Anastasius had died childless but had a host of known relatives. This extensive family included several viable candidates for the throne. His brother Paulus had served as consul in 496. According to John Malalas, the praepositus sacri cubiculi (grand chamberlain), Amantius, had intended to have Theocritus, commander of an elite guard unit, elected to the throne. Theocritus and Amantius were relying on their control of a large military force and on buying the support of the other officials. Amantius was said to have given a substantial sum of money to Justin in order to buy his support. However, Justin controlled a smaller, but higher-quality group of soldiers, and used the money to buy support for himself. He was elected as the new emperor by the council and was proclaimed emperor in the Hippodrome.

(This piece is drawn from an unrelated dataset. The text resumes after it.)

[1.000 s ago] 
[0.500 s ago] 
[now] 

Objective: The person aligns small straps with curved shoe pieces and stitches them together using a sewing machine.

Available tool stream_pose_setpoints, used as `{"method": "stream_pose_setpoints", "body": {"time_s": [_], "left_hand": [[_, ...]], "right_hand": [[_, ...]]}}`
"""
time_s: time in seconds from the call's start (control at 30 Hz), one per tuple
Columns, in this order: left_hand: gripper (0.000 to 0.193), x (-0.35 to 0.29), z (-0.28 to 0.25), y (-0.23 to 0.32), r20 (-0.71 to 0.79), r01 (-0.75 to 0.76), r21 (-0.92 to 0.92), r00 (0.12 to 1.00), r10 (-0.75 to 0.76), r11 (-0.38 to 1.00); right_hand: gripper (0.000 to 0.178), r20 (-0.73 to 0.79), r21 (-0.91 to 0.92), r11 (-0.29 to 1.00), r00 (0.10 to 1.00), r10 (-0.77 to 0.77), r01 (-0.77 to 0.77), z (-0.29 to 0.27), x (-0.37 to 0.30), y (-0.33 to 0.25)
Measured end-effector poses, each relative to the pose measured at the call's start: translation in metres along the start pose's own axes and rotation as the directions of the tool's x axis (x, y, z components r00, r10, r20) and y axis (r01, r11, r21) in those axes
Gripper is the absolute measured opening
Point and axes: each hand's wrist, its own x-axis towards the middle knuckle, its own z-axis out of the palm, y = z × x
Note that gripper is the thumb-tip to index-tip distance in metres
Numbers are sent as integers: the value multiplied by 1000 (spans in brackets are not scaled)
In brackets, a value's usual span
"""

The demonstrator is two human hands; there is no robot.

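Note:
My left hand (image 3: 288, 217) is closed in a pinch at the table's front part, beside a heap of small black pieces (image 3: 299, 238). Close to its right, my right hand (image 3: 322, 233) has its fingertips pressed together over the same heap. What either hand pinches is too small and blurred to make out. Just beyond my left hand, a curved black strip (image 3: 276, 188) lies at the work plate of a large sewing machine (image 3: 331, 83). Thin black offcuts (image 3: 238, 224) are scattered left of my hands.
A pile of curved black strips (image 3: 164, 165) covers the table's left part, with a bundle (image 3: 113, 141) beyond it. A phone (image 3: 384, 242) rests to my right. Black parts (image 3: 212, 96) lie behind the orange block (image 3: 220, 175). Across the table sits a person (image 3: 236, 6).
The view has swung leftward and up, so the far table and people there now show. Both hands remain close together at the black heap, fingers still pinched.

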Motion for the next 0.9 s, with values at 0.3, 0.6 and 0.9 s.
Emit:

Justin's wife became empress under the name Euphemia. The name was probably chosen for reasons of respectability. The original Euphemia was a Christian martyr during the Diocletianic Persecution. She was a local saint of Chalcedon and the Council of Chalcedon (451) had taken place in a cathedral consecrated in her name. The selection of this name was an early indication that Justin and Lupicina were fervent Chalcedonian Christians. Some of the population of the capital was supportive because of his strong Chalcedonian position on the fierce Christological debate of the time, in opposition to his predecessor's Miaphysite leanings.

== Emperor ==
Justin cemented his position by assassinating potential opponents, especially anti-Chalcedonian supporters of Anastasius. Both Amantius and Theocritus were executed nine days after the election. Early in his reign, he also dismissed a number of officials that served emperor Anastasius, including Marinus, the praetorian prefect.

In his time, Justin was viewed as an illiterate career soldier with little knowledge of statecraft. He surrounded himself with trusted advisors, the most prominent being his nephew Flavius Petrus Sabbatius, whom he adopted as his son and invested with the name Iustinianus (Justinian). Another was the quaestor Proclus. Because Justin couldn't write or read the palace created a stencil from a piece of wood carved with four letters that spelled the Latin word LEGI which means "I have read".

=== Foreign affairs ===

The extent of the Byzantine Empire under Justin I is shown in brown. (The light orange shows the conquests of his successor, Justinian.)

Justin endeavoured to cultivate client states on the borders of the Empire, and avoided any significant warfare until late in his reign.

In 497 Anastasius had agreed with Theoderic, the Ostrogothic king of Italy, that he would rule Italy as Anastasius' deputy. This preserved Italy as nominally a part of the Empire, and neutralised a potentially dangerous neighbour. The arrangement suited Theodoric, as the Ostrogoths were a small aristocratic minority in Italy and the blessing of Constantinople helped reconcile the majority of the population to their rule. The feelings of the majority of Italians towards the Empire were mixed, as Anastasius was a Miaphysite, while they were Chalcedonian. The Ostrogoths were Arians, and there was a tendency to consider both them and Miaphysites as different breeds of heretics. With a strongly Chalcedonian emperor on the throne and the Italian-based papacy formally healing the rift the situation became less stable. Initially relations were friendly. Theodoric's son-in-law Eutharic was appointed consul in Constantinople in 519 and confirmed as Theodoric's heir. Eutharic died in 522, by which time Justin's policies, possibly influenced by Justinian, had become more anti-Arian. In 526 Theodoric died, leaving Eutharic's ten-year-old son Athalaric as heir to the throne.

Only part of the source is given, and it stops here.